Now we go ahead and we take the result of that filter and we map along it, generating the list i and j and i plus j. And that's our procedure prime-sum-pairs. And then just to flash it up, here's the whole procedure. A map, a filter, a flatmap. There's the whole thing, even though this isn't particularly readable. It's just expanding that flatmap.
So there's an example which illustrates the general point that nested loops in this procedure start looking like compositions of flatmaps of flatmaps of flatmaps of maps and things. So not only can we enumerate individual things, but by using flatmaps, we can do what would correspond to nested loops in most other languages.
Of course, it's pretty awful to keep writing these flatmaps of flatmaps of flatmaps. Prime-sum-pairs you saw looked fairly complicated, even though the individual pieces were easy. So what you can do, if you like, is introduced some syntactic sugar that's called collect. And collect is just an abbreviation for that nest of flatmaps and filters arranged in that particular way. Here's prime-sum-pairs again, written using collect. It says to find all those pairs, I'm going to collect together a result, which is the list i, j, and i plus j, that's going to be generated as i runs through the interval from 1 to n and as j runs through the interval from 1 to i minus 1, such that i plus j is prime.
So I'm not going to say what collect does in general. You can look at that by looking at it in the book. But pretty much, you can see that the pieces of this are the pieces of that original procedure I wrote. And this collect is just some syntactic sugar for automatically generating that nest of flatmaps and flatmaps.
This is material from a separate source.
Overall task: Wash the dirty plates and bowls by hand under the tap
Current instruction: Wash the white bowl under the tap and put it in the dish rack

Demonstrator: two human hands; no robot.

OK, well, let me do one more example that shows you the same kind of thing. Here's a very famous problem that's used to illustrate a lot of so-called backtracking computer algorithms. This is the eight queens problem. This is a chess board. And the eight queens problem says, find a way to put down eight queens on a chess board so that no two are attacking each other.
And here's a particular solution to the eight queens problem. So I have to make sure to put down queens so that no two are in the same row or the same column or sit along the same diagonal. Now, there's sort of a standard way of doing that. Well, first we need to do is below the surface, at George's level. We have to find some way to represent a board, and represent positions. And we'll not worry about that.
But let's assume that there's a predicate called safe. And what safe is going to do is going to say given that I have a bunch of queens down on the chess board, is it OK to put a queen in this particular spot? So safe is going to take a row and a column. That's going to be a place where I'm going to try and put down the next queen, and the rest of positions.
And what safe will say is given that I already have queens down in these positions, is it safe to put another queen down in that row and that column? And let's not worry about that. That's George's problem. and it's not hard to write. You just have to check whether this thing contains any things on that row or that column or in that diagonal.
Now, how would you organize the program given that? And there's sort of a traditional way to organize it called backtracking. And it says, well, let's think about all the ways of putting the first queen down in the first column. There are eight ways. Well, let's say try the first column. Try column 1, row 1. These branches are going to represent the possibilities at each level.
So I'll try and put a queen down in the first column. And now given that it's in the first column, I'll try and put the next queen down in the first column. I'll try and put the first queen, the one in the first column, down in the first row. I'm sorry. And then given that, we'll put the next queen down in the first row. And that's no good.
So I'll back up to here. And I'll say, oh, can I put the first queen down in the second row? Well, that's no good. Oh, can I put it down in the third row? Well, that's good. Well, now can I put the next queen down in the first column? Well, I can't visualize this chess board anymore, but I think that's right. And I try the next one.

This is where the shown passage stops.